Collected data entries
- - - -
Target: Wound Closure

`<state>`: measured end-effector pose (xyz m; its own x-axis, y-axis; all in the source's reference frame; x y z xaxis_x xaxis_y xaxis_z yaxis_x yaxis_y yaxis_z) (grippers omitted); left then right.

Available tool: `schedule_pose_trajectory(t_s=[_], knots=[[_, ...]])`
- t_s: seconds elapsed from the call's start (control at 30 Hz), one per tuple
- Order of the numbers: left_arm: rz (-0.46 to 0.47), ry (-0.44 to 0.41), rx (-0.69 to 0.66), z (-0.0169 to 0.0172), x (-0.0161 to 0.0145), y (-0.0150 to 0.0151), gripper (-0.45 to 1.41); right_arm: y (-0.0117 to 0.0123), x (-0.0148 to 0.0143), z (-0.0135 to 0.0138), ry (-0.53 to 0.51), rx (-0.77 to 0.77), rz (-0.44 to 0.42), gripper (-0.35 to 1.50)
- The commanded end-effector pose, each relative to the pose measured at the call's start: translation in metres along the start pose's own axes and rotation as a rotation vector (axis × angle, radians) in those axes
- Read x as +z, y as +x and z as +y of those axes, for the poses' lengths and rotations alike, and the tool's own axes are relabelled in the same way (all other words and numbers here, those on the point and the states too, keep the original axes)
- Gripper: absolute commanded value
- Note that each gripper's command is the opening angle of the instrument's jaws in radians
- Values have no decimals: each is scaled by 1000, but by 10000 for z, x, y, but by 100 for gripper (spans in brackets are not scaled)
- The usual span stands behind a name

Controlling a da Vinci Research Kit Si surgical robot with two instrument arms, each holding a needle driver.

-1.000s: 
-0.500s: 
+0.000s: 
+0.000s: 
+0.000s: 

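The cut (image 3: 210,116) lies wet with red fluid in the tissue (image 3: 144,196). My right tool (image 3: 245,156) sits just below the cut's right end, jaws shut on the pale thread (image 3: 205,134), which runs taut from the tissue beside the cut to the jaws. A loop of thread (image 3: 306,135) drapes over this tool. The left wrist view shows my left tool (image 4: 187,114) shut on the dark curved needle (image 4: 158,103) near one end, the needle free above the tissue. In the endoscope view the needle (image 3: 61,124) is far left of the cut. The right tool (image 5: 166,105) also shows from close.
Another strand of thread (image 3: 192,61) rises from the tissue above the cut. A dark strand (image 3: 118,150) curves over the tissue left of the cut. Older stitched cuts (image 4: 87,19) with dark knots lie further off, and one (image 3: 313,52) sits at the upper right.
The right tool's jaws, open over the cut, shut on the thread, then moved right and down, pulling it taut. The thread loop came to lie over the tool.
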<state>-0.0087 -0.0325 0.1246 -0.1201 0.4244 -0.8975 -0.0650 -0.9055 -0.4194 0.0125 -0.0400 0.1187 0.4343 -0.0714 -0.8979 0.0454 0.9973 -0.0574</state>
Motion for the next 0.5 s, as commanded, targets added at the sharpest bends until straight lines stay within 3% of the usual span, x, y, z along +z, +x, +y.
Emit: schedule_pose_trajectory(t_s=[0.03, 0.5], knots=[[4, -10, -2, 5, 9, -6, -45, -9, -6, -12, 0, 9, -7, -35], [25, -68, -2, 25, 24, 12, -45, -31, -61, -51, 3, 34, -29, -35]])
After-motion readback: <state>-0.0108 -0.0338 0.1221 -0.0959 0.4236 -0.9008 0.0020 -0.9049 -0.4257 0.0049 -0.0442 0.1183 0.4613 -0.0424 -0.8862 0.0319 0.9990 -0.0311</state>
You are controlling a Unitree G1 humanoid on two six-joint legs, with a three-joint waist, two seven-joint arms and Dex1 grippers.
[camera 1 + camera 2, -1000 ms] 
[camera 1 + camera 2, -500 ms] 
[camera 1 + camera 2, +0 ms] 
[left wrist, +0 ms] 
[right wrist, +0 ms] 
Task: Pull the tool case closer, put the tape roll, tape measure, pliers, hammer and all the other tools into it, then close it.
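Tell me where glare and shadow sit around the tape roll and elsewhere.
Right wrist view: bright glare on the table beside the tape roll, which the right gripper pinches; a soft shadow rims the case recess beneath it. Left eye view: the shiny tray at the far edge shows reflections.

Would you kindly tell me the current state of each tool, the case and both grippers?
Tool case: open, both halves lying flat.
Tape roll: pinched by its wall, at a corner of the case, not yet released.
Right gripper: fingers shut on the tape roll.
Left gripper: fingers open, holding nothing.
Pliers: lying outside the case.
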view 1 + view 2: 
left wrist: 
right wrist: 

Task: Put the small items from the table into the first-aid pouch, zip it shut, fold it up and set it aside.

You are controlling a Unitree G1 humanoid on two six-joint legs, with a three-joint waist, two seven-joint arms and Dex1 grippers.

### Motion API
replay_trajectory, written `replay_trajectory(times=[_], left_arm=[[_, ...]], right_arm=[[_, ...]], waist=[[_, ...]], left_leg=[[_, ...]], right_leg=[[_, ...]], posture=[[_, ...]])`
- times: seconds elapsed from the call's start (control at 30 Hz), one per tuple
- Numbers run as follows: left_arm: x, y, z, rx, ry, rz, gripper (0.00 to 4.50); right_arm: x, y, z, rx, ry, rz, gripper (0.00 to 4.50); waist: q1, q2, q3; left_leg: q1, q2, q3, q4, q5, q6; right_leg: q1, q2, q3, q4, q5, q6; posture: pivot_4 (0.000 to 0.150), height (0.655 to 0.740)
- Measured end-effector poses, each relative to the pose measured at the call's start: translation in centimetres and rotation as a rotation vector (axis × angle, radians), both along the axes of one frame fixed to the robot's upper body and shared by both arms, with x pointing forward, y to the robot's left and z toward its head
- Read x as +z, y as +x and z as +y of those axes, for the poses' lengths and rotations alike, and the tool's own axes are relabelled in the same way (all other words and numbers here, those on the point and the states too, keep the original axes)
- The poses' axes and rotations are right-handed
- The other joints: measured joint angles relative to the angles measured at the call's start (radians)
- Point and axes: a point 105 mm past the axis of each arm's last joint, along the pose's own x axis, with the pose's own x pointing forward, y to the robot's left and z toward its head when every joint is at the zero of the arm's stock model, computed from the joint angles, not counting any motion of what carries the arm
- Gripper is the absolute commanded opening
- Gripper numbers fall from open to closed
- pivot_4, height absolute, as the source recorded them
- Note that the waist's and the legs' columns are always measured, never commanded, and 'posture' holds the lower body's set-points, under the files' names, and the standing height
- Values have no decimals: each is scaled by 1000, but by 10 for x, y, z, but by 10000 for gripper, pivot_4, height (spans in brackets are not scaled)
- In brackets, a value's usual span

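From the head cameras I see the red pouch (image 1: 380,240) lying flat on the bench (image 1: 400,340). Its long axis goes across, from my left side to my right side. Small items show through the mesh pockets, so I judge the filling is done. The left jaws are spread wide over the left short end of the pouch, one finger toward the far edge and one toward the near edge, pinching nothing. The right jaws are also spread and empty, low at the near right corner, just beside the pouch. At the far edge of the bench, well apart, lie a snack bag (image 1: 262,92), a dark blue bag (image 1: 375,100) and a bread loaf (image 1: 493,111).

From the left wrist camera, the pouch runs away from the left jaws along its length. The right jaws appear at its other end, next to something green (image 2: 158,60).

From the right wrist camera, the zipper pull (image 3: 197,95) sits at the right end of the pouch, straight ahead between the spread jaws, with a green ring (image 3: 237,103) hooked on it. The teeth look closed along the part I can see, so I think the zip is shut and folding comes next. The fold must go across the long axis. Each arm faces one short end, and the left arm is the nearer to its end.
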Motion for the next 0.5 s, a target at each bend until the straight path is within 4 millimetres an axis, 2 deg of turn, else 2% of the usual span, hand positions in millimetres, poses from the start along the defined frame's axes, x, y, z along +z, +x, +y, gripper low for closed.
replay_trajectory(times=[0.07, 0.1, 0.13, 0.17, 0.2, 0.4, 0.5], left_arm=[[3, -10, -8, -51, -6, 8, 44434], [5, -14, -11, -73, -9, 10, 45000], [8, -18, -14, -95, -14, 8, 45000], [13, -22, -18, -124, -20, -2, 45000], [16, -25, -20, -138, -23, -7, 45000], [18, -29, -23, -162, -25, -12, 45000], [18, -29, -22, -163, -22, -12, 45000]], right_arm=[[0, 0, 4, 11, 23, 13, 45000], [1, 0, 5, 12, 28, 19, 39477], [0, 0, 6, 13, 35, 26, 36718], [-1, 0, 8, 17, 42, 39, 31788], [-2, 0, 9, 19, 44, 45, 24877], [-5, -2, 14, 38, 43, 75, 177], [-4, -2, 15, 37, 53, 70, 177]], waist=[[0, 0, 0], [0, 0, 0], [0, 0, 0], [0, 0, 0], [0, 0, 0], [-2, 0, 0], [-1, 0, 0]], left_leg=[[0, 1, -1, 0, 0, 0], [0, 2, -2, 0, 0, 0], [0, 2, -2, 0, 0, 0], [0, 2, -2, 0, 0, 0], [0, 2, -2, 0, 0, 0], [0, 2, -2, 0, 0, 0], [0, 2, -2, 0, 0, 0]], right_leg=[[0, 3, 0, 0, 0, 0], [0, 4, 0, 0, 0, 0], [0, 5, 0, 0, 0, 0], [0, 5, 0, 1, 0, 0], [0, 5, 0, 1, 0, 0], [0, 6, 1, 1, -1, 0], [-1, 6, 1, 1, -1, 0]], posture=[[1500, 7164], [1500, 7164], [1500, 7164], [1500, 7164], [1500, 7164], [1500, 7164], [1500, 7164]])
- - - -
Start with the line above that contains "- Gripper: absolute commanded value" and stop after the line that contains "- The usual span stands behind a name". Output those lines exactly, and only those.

### Response to this exercise
- Gripper: absolute commanded value
- Note that each gripper's command is the opening angle of the instrument's jaws in radians
- Values have no decimals: each is scaled by 1000, but by 10000 for z, x, y, but by 100 for gripper (spans in brackets are not scaled)
- The usual span stands behind a name

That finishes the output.